Jara was hired in 2018 to lead the school district with about 300,000 students in Nevada's most populous county. His tenure was tumultuous.

The school board tried twice to terminate his contract since 2020, and earlier this month, the initial vote to accept Jara's resignation failed amid public outrage over a $500,000 severance package. He also drew sharp criticism and calls for his resignation from state lawmakers last year during the legislative session over the school district's proficiency and teacher retention rates.

Deputy Superintendent Brenda Larsen-Mitchell will take the helm in the interim.
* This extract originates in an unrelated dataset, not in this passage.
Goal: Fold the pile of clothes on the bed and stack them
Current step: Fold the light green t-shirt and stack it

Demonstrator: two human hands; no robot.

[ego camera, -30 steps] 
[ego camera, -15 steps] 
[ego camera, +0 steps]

“I express my genuine gratitude to the 42,000 employees of the Clark County School District who show up every day to provide for our students,” Larsen-Mitchell said in a statement. “As I have throughout my career as an educator, I will continue to model passion and enthusiasm for education.”

In its own statement Thursday night, the teachers union urged the school district to begin an immediate search for Jara's replacement. “The only positive takeaway from the Jara administration is that we must set a higher standard of performance and qualification for the next Superintendent,” the statement said.

The union and school district reached a contract agreement in December through an arbitrator, ending a brutal and highly publicized fight that included lawsuits and what one judge deemed an illegal strike by a wave of teachers who called in sick, forcing many Las Vegas-area schools to close in a state where public employees can't strike.

The new contract includes base salary increases of 10% in the first year and 8% in the second year, with additional pay for special education teachers.